Biraz düşününce benim gibi siz de hak verirsiniz bu görüşlere, matematik gerçekten de her yerde. Elinizdeki su şişesi bile matematiktir; şişenin hacmi, suyun pH değeri, içindeki elementlerin oranlarının yazdığı küçük tablo ve hatta o şişenin fiyatı. Sırf şişede de değildir bu matematik; kullandığımız kalemin 0.7 mm kalınlıktaki ucu, derste sıkılınca gözlerimizin hemen saate kayması ve teneffüse kalan sürenin hesaplanması, cebimizdeki parayla neyi ne kadar alabileceğimiz, bir yemeği yaparken malzemeleri ne ölçüde koyacağımız ve hangi derecede kaç dakika pişireceğimiz… Hatta bir basketbolcunun topu attığı eğimin ve açının bütün maç skorunu etkileyecek olması matematiğin ve rakamların hayatımızdaki etkilerinden yalnızca birkaçıdır.

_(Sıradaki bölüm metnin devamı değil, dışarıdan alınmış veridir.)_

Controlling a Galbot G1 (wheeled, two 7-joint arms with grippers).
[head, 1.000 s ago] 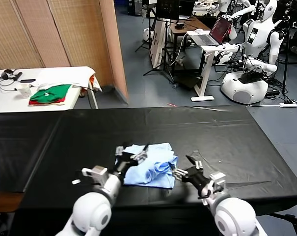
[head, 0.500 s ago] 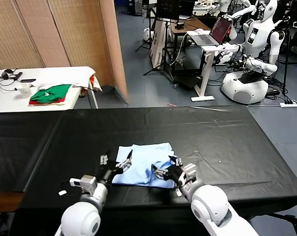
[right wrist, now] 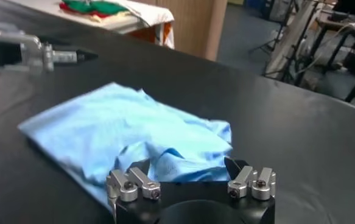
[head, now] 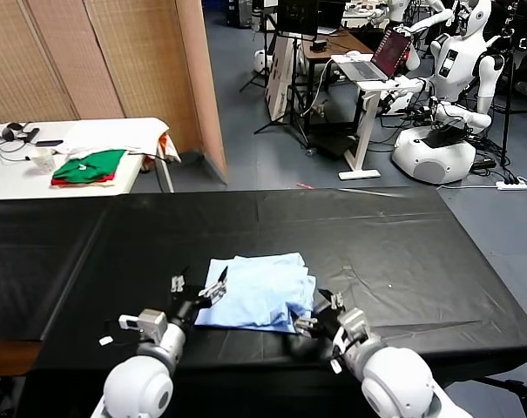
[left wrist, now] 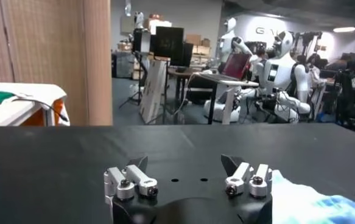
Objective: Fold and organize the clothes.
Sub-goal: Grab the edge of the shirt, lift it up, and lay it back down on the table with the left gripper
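1. Light-blue T-shirt (head: pixel 259 290) is lying rumpled, lower centre, on black table (head: pixel 402 244).
2. Left gripper (head: pixel 198 291) and right gripper (head: pixel 320 315) are flanking it, wide open, empty.
3. Thin, limp fabric; pinching near-edge corners looks best.

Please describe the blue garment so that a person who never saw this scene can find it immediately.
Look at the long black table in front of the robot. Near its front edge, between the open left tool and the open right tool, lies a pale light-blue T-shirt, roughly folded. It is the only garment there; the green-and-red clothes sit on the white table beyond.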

Basit ve gündelik örneklerin yanı sıra, matematik çoğu mühendisin bile zorlandığı karmaşık hesaplamalarda da çıkar karşımıza. İçinde yalnızca rakamların değil harflerin olduğu formüller, borsa grafiği hesaplamaları, bir şirketin o ayki finansal alım-satımları, bir mimarın çizdiği binada hangi malzemenin nerede ne kadar kullanılacağı… Bu açıdan baktığımızda rakamların üzerimizdeki kontrolü o kadar büyüktür ki matematiğe uymadan hareket etmek mantıksız gelir insana. Örneğin şunu düşünelim: Bir inşaat mühendisi elindeki projeden kar etmek istiyor ve kullanması gereken malzemelerin yerine ucuz olanlarından binanın yapı matematiğine de uymadan inşa edip satıyor dairelerini, bina da kuvvetli bir şimşekte hasar görüyor. Hatta bir depremde sanki bir domino taşıymış da biri eliyle itmiş gibi yıkılıyor. Bu da bize matematiksel bir hesaplamadaki en küçük değişikliğin bile nelere mal olabileceğini, küçücük rakamların hayatımızdaki etkisini, kontrolünü gösteriyor.

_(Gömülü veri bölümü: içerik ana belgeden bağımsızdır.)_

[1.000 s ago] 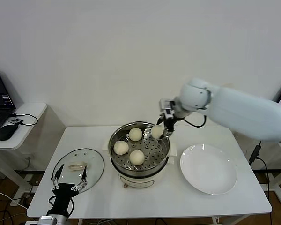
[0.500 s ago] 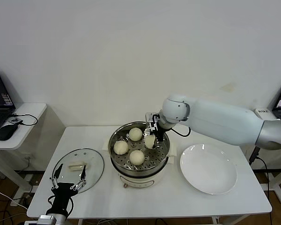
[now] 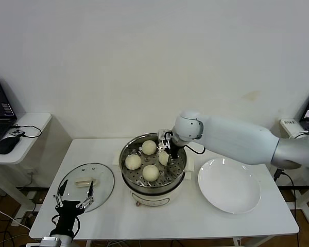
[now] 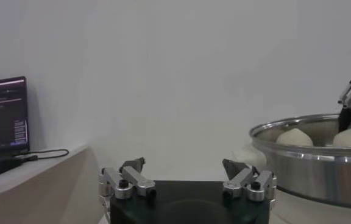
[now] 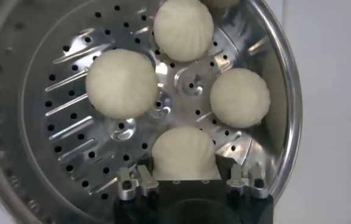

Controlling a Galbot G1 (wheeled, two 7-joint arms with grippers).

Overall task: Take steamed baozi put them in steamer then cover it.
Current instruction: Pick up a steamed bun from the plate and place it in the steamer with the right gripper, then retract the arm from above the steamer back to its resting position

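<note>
Head view shows the right hand now lower than one second ago: then it held a bun above the back right rim of the steamer, and now it is down inside the pot. The fourth bun now lies on the perforated tray with the other three. The right hand's fingers stand apart on both sides of this bun, so the hand is open and no longer grips it.

The left hand has not moved; it waits open at the front left edge of the tabletop, just before the cover, which lies flat left of the steamer. A white plate lies right of the steamer.

Right wrist view shows what the head view hides: all four buns sit apart on the tray, and the nearest one is between the spread fingers. Left wrist view shows the left hand's open fingers and the steamer wall from the side, with two bun tops over the rim.
</note>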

Konuyu bir noktada toparlayacak olursak hayatımızın gerçekten de her alanında var olan bu rakamların üzerimizdeki kontrolünü göz ardı edemeyeceğimiz gibi bu formülleri ve hesaplamaları keşfedenlerin de biz insanoğlu olduğunu unutmayalım. Yani biz her ne kadar bu matematiksel kurallara uymadan yaşayamıyorsak her kuralın da ayrı bir yeri var ve kullanılacağı alanları yalnızca biz seçiyoruz. Biz her ne kadar rakamlara bağlı olsak da rakamlar da bizim varlığımız olmadan hiçbir işe yaramaz bu dünyada. Anlayacağınız, günün sonunda bütün evren matematik üzerine kurulu olsa da bu düzeni sürdüren bizleriz ve rakamların üzerimizdeki kontrolü, bizim rakamlara olan etkimiz kusursuz bir o kadar da eşit bir terazide gibi. Onlar bizi her ne kadar kontrol etse de hayatın akışı ve eylemlerimiz bunu mükemmel bir şekilde dengeliyor; rakamları hesabımıza uyduruyoruz, onlar da hesabı uyduruyor.